Have you ever noticed that if, during the copying of a file to a USB disk, you start to copy another. The performance of both drops drastically ?
A small test
Take the simple test (If you have linux)
Create a 100 mega byte file:
> dd if=/dev/zero of=100m bs=10485760 count=100
Now create two test files:
# sequential_test.sh
cp 100m /media/usb_disk/file1
sync
cp 100m /media/usb_disk/file2
sync
# parallel_test.sh
cp 100m /media/usb_disk/file3 &
cp 100m /media/usb_disk/file4 &
sync
Run the tests:
> time sh sequential_test.sh
> time sh parallel_test.sh
Performance may vary, I got the sequential_test being 3 times as fast.
Depending on fragmentation and you OS, the difference can go up much higher than that.
How USB transfers work (Stack level) ?
USB is a multi-layer protocol with multiple stages at each layer.
We will examine only the relevant culprits ignoring the less relevant ones.
Transfer a 4K block from PC to HD:
OS: Determines where on the target disk to put the block
- Mass storage: A SCSI header is created
(containing information such as size of block (4K), target block location (LBA), direction (write) and others)
– Mass storage: A Mass-Storage protocol wraps the SCSI header with its own
(holding pretty much the same info again, don’t ask why)
– Mass storage: The header from above (31bytes) is scheduled for transfer
—- USB Core: Figures out the USB address of the device and endpoint to use
—— USB Host Controller Driver: Schedules an OUT transfer of 31bytes
—— USB Host Controller HW: Sends OUT token to device
(this tells the device to expect data)
—— USB Host Controller HW: Sends 31byte packet to device
—— USB Device Controller HW: ACKs the packet
—- USB Host Controller Driver: Discovers of finished transfer
(usually via interrupt and done-list traversal)

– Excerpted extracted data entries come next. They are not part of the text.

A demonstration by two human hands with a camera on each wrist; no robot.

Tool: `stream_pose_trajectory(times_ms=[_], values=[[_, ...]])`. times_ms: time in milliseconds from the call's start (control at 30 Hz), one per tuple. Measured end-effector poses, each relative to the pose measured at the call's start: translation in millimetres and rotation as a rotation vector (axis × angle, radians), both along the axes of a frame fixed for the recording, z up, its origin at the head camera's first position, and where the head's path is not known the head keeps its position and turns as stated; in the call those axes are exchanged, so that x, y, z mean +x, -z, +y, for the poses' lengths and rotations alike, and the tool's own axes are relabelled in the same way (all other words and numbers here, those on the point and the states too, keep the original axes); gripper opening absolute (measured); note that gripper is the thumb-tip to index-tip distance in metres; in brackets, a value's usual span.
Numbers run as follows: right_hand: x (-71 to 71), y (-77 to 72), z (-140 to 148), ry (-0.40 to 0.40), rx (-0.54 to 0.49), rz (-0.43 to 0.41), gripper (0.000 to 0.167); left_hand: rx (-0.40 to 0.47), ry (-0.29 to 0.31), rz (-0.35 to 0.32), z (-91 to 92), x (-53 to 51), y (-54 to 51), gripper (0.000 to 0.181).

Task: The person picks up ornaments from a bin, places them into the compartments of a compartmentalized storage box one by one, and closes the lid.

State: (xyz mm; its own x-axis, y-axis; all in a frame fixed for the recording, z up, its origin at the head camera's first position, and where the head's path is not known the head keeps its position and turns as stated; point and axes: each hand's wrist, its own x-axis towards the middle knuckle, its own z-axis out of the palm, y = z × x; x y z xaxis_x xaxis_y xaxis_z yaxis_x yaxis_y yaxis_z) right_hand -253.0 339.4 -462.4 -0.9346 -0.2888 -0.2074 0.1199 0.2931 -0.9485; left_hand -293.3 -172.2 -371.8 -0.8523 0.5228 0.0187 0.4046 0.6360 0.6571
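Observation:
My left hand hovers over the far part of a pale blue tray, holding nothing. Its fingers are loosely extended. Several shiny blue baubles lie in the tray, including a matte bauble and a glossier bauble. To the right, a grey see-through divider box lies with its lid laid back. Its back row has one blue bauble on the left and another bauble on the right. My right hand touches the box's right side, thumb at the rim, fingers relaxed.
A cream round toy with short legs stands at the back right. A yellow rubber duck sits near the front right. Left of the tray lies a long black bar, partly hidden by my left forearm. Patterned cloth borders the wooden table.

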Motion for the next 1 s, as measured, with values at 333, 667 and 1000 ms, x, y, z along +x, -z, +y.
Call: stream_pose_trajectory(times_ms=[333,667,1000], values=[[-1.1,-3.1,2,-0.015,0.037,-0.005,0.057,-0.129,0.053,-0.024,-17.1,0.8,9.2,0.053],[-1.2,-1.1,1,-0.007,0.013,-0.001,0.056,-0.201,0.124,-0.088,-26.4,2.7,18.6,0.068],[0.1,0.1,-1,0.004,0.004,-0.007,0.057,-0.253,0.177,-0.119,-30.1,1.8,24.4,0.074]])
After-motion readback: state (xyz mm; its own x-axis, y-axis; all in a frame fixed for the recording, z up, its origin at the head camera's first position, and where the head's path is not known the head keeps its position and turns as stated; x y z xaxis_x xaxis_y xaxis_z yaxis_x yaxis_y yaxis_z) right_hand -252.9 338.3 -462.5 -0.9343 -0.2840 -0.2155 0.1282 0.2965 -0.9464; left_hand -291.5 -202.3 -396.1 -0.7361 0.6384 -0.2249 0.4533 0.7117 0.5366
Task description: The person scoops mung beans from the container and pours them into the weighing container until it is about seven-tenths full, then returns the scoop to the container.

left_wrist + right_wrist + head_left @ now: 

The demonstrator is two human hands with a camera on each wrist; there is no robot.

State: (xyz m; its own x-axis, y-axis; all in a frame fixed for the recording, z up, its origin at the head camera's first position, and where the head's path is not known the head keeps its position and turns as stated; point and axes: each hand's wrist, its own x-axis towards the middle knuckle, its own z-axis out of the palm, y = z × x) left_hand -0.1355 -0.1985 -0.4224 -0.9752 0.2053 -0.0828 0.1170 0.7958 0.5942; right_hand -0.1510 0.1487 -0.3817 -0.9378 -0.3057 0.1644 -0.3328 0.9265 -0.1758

– Mass storage: Schedules the data transfer of 4K
–*** Same transfer sequence as above ***
– Mass storage: Schedules a read of 13bytes (status header from device)
–*** Same transfer sequence as above ***
OS: Transfer complete
Resulting with 3 data transfers on the USB for a single data transfer on the OS level.
How USB transfers work (Controller level) ?
Being a Master-Slave, Shared-Bus the Host synchronizes the communication on the bus by issuing a periodic SOF (Start Of Frame) token every 1ms (1/8ms for High-speed).
This effectively divides each second into 8000 transfer windows (from now on we will we will speak of Hi-Speed mode only)
As a result controllers cannot usually add a transfer to the current window (it will be executed on next window).
Also, the ‘done-list’ interrupts and processing is done at the end of a window.
Sample 1 byte transfer sequence:
SOF0
* Controller Driver schedules a 1byte transfer
* Controller HW adds transfer to pending list
SOF1
* Controller HW executes Transfer
SOF2
* Controller Driver goes over the done list and notifies upper layer and schedules the next Transfer
From the above example, we can see that trying to sequentially send 1byte packets (ala serial line style) puts at a practical 4000bytes/sec limit.
It does go faster
Obviously USB can work much faster, how ?
The maximum size of a single bulk-transfer packet is 512bytes. A modern host controller, can usually push as many as 13 of those if not bothered by other transfers. It can also allow scheduling of large buffer chains by the driver, allowing it to fill frames.
This puts us at a possible:
8000 frames * 13 packets * 512 bytes / sec = ~50M/sec
(we managed to get to around ~38 at our labs)
Back to bulk transfers
As we have seen the Mass-Storage protocol has 3 stages: Header, Data, Status. With a minimum of 2 frames for each stage, that gets us to 6frames for our 512byte transfer.
Theoretical speed: 8000/6 * 512 = ~666K/second
It should be obvious now, that getting the Data stage as large as possible will greatly speed up our transfer. The larger the transfer stage the smaller effect all the other stages will have.
But even smaller sizes, for example 32K:
Header: 2 frames
Data: (32K / 512)/13 + 1 frames
Status: 2 frames
= 10 frames per 32K
Effective speed: (8000 / 10) * 32K = 25M/sec
(Only 2 times as slow, thats because we spend 5/10 frames for data transfer instead of 10/10)
In practice, most device controllers / drivers / hardware, take much more time to parse and setup a transfer folliwing a header. And the overhead for a data transfer can rise from the theoretical minimum of 5 to 10-20 or higher. Making small transfer sizes much more expensive.
And here is where parallelizm hits:
Trying to send two data streams at the same time can still work very fast, if the OS will be willing to submit them in large chunks. Alas, in most cases, in the name of parallel execution, the transfers might get chopped down to smaller blocks.
Granted for normal magnetic disks, the seek times can be unavoidable for parallel copy. But the real performance hit is usually with the flash devices, that while have no seek times and should be able to handle parallel transfers very fast, have slow setup for the SCSI/Mass-Storage handling. Resulting in very poor performance on small transfer blocks.